Problem to solve
Each record below should be given again exactly as it reads.
..............................
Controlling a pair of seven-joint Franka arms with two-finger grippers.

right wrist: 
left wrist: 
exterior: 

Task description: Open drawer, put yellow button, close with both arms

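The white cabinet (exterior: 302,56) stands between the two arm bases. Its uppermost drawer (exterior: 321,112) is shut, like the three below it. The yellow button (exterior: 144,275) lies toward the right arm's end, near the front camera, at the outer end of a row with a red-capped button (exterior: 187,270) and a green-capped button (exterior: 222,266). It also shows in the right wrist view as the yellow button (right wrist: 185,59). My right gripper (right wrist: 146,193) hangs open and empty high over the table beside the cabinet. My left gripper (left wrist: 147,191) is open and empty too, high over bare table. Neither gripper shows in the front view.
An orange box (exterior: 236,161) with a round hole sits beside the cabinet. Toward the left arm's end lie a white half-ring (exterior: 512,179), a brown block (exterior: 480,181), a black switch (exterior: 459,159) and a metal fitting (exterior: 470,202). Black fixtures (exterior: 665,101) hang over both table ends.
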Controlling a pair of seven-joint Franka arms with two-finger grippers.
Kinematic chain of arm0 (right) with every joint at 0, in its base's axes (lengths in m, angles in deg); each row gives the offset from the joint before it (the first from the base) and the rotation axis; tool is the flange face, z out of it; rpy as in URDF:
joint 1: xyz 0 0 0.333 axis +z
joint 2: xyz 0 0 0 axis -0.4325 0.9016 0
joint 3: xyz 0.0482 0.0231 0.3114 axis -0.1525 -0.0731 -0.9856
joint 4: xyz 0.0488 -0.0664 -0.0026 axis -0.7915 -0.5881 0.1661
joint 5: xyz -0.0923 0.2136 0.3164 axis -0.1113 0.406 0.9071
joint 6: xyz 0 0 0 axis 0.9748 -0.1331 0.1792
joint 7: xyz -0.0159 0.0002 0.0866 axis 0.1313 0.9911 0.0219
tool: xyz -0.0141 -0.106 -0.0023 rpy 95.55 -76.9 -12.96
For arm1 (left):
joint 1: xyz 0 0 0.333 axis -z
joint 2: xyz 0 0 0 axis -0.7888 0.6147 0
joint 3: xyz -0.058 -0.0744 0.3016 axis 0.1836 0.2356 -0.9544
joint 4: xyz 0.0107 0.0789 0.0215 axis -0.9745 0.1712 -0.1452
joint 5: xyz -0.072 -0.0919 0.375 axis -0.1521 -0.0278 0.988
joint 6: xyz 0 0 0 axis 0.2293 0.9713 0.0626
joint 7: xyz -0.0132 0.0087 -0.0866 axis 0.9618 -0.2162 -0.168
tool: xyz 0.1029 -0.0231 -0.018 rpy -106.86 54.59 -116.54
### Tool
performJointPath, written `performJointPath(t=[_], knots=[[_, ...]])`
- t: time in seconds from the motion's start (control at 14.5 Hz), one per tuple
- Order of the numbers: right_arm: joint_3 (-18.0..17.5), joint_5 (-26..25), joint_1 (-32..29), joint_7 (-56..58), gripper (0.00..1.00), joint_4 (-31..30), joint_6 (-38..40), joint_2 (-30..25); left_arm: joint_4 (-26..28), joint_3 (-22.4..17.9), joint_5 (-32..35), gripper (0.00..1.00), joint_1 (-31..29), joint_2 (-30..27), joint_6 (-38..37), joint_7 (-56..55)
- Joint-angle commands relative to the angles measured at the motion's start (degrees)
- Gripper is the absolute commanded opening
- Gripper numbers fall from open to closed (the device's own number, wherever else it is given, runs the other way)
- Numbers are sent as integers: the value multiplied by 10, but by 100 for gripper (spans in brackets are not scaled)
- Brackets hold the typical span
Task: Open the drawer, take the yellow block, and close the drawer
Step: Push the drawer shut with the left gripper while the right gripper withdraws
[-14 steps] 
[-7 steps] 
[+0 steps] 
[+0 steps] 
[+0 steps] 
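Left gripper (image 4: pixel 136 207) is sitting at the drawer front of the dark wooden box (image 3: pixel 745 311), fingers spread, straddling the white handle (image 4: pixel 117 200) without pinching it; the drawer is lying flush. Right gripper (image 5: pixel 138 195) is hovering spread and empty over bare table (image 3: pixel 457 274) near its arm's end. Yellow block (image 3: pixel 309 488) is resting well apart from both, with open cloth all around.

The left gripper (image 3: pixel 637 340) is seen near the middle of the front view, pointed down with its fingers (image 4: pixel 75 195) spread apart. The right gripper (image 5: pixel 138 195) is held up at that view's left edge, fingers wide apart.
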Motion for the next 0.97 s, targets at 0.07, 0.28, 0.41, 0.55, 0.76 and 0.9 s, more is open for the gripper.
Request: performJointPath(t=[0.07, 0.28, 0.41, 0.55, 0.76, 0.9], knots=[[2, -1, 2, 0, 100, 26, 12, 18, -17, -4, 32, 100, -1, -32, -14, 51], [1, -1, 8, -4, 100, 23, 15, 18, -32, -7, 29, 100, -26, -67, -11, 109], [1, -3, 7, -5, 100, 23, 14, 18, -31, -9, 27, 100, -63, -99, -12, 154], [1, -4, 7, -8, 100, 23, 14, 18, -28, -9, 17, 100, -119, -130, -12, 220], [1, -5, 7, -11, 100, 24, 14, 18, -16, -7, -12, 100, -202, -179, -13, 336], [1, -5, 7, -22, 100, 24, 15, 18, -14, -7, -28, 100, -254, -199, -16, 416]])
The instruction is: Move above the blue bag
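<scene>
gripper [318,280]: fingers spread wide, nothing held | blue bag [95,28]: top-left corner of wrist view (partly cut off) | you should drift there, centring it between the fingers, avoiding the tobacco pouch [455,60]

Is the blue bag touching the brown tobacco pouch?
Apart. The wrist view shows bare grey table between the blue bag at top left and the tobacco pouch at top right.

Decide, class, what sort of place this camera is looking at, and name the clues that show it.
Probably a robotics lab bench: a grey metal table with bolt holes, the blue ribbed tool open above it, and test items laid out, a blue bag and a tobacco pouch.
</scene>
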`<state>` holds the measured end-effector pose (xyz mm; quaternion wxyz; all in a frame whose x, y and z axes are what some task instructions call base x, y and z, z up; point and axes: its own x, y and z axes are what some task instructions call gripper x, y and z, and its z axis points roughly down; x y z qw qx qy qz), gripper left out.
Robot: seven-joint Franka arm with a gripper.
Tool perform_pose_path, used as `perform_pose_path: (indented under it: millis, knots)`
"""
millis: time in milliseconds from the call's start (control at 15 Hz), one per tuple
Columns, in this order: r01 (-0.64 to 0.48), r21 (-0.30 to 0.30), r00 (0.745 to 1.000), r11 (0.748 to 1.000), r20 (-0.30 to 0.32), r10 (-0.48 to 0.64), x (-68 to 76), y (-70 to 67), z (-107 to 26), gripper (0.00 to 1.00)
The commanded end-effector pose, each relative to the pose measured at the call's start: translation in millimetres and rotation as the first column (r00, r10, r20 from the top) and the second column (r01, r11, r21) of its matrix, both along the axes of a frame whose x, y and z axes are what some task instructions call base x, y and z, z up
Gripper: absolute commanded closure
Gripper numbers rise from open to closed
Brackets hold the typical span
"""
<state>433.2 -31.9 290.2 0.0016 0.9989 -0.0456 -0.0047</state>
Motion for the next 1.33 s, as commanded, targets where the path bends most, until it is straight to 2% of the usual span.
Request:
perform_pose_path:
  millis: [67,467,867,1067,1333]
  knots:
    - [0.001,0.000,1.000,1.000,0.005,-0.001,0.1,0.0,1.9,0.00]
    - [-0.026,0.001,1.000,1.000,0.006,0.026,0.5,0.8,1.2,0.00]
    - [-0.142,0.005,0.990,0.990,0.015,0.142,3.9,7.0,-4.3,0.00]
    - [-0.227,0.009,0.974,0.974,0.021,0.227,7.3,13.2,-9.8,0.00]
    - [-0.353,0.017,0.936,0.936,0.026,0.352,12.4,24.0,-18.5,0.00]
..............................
Solution for this problem
Controlling a pair of seven-joint Franka arms with two-finger grippers.

right wrist: 
left wrist: 
exterior: 

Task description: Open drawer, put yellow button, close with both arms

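The white cabinet (exterior: 302,56) stands between the two arm bases. Its uppermost drawer (exterior: 321,112) is shut, like the three below it. The yellow button (exterior: 144,275) lies toward the right arm's end, near the front camera, at the outer end of a row with a red-capped button (exterior: 187,270) and a green-capped button (exterior: 222,266). It also shows in the right wrist view as the yellow button (right wrist: 185,59). My right gripper (right wrist: 146,193) hangs open and empty high over the table beside the cabinet. My left gripper (left wrist: 147,191) is open and empty too, high over bare table. Neither gripper shows in the front view.
An orange box (exterior: 236,161) with a round hole sits beside the cabinet. Toward the left arm's end lie a white half-ring (exterior: 512,179), a brown block (exterior: 480,181), a black switch (exterior: 459,159) and a metal fitting (exterior: 470,202). Black fixtures (exterior: 665,101) hang over both table ends.
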Controlling a pair of seven-joint Franka arms with two-finger grippers.
Kinematic chain of arm0 (right) with every joint at 0, in its base's axes (lengths in m, angles in deg); each row gives the offset from the joint before it (the first from the base) and the rotation axis; tool is the flange face, z out of it; rpy as in URDF:
joint 1: xyz 0 0 0.333 axis +z
joint 2: xyz 0 0 0 axis -0.4325 0.9016 0
joint 3: xyz 0.0482 0.0231 0.3114 axis -0.1525 -0.0731 -0.9856
joint 4: xyz 0.0488 -0.0664 -0.0026 axis -0.7915 -0.5881 0.1661
joint 5: xyz -0.0923 0.2136 0.3164 axis -0.1113 0.406 0.9071
joint 6: xyz 0 0 0 axis 0.9748 -0.1331 0.1792
joint 7: xyz -0.0159 0.0002 0.0866 axis 0.1313 0.9911 0.0219
tool: xyz -0.0141 -0.106 -0.0023 rpy 95.55 -76.9 -12.96
For arm1 (left):
joint 1: xyz 0 0 0.333 axis -z
joint 2: xyz 0 0 0 axis -0.7888 0.6147 0
joint 3: xyz -0.058 -0.0744 0.3016 axis 0.1836 0.2356 -0.9544
joint 4: xyz 0.0107 0.0789 0.0215 axis -0.9745 0.1712 -0.1452
joint 5: xyz -0.072 -0.0919 0.375 axis -0.1521 -0.0278 0.988
joint 6: xyz 0 0 0 axis 0.2293 0.9713 0.0626
joint 7: xyz -0.0132 0.0087 -0.0866 axis 0.9618 -0.2162 -0.168
tool: xyz 0.1029 -0.0231 -0.018 rpy -106.86 54.59 -116.54
### Tool
performJointPath, written `performJointPath(t=[_], knots=[[_, ...]])`
- t: time in seconds from the motion's start (control at 14.5 Hz), one per tuple
- Order of the numbers: right_arm: joint_3 (-18.0..17.5), joint_5 (-26..25), joint_1 (-32..29), joint_7 (-56..58), gripper (0.00..1.00), joint_4 (-31..30), joint_6 (-38..40), joint_2 (-30..25); left_arm: joint_4 (-26..28), joint_3 (-22.4..17.9), joint_5 (-32..35), gripper (0.00..1.00), joint_1 (-31..29), joint_2 (-30..27), joint_6 (-38..37), joint_7 (-56..55)
- Joint-angle commands relative to the angles measured at the motion's start (degrees)
- Gripper is the absolute commanded opening
- Gripper numbers fall from open to closed (the device's own number, wherever else it is given, runs the other way)
- Numbers are sent as integers: the value multiplied by 10, but by 100 for gripper (spans in brackets are not scaled)
- Brackets hold the typical span
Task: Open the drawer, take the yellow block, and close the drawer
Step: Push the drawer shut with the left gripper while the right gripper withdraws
[-14 steps] 
[-7 steps] 
[+0 steps] 
[+0 steps] 
[+0 steps] 
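Left gripper (image 4: pixel 136 207) is sitting at the drawer front of the dark wooden box (image 3: pixel 745 311), fingers spread, straddling the white handle (image 4: pixel 117 200) without pinching it; the drawer is lying flush. Right gripper (image 5: pixel 138 195) is hovering spread and empty over bare table (image 3: pixel 457 274) near its arm's end. Yellow block (image 3: pixel 309 488) is resting well apart from both, with open cloth all around.

The left gripper (image 3: pixel 637 340) is seen near the middle of the front view, pointed down with its fingers (image 4: pixel 75 195) spread apart. The right gripper (image 5: pixel 138 195) is held up at that view's left edge, fingers wide apart.
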Motion for the next 0.97 s, targets at 0.07, 0.28, 0.41, 0.55, 0.76 and 0.9 s, more is open for the gripper.
Request: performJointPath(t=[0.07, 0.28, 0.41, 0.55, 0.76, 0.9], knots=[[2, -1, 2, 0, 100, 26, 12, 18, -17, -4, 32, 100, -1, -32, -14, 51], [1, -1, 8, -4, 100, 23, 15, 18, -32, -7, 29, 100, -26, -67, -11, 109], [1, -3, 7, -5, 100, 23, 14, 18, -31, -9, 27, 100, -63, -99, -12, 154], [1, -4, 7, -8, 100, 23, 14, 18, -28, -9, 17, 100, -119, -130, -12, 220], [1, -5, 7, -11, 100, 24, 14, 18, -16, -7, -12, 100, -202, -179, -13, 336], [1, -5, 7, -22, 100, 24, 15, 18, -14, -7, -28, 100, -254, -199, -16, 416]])
The instruction is: Move above the blue bag
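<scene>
gripper [318,280]: fingers spread wide, nothing held | blue bag [95,28]: top-left corner of wrist view (partly cut off) | you should drift there, centring it between the fingers, avoiding the tobacco pouch [455,60]

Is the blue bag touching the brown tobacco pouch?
Apart. The wrist view shows bare grey table between the blue bag at top left and the tobacco pouch at top right.

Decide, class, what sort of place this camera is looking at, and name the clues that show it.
Probably a robotics lab bench: a grey metal table with bolt holes, the blue ribbed tool open above it, and test items laid out, a blue bag and a tobacco pouch.
</scene>
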`<state>` holds the measured end-effector pose (xyz mm; quaternion wxyz; all in a frame whose x, y and z axes are what some task instructions call base x, y and z, z up; point and axes: its own x, y and z axes are what some task instructions call gripper x, y and z, and its z axis points roughly down; x y z qw qx qy qz), gripper left out.
Robot: seven-joint Franka arm with a gripper.
Tool perform_pose_path, used as `perform_pose_path: (indented under it: millis, knots)`
"""
millis: time in milliseconds from the call's start (control at 15 Hz), one per tuple
Columns, in this order: r01 (-0.64 to 0.48), r21 (-0.30 to 0.30), r00 (0.745 to 1.000), r11 (0.748 to 1.000), r20 (-0.30 to 0.32), r10 (-0.48 to 0.64), x (-68 to 76), y (-70 to 67), z (-107 to 26), gripper (0.00 to 1.00)
The commanded end-effector pose, each relative to the pose measured at the call's start: translation in millimetres and rotation as the first column (r00, r10, r20 from the top) and the second column (r01, r11, r21) of its matrix, both along the axes of a frame whose x, y and z axes are what some task instructions call base x, y and z, z up
Gripper: absolute commanded closure
Gripper numbers rise from open to closed
Brackets hold the typical span
"""
<state>433.2 -31.9 290.2 0.0016 0.9989 -0.0456 -0.0047</state>
Motion for the next 1.33 s, as commanded, targets where the path bends most, until it is straight to 2% of the usual span.
Request:
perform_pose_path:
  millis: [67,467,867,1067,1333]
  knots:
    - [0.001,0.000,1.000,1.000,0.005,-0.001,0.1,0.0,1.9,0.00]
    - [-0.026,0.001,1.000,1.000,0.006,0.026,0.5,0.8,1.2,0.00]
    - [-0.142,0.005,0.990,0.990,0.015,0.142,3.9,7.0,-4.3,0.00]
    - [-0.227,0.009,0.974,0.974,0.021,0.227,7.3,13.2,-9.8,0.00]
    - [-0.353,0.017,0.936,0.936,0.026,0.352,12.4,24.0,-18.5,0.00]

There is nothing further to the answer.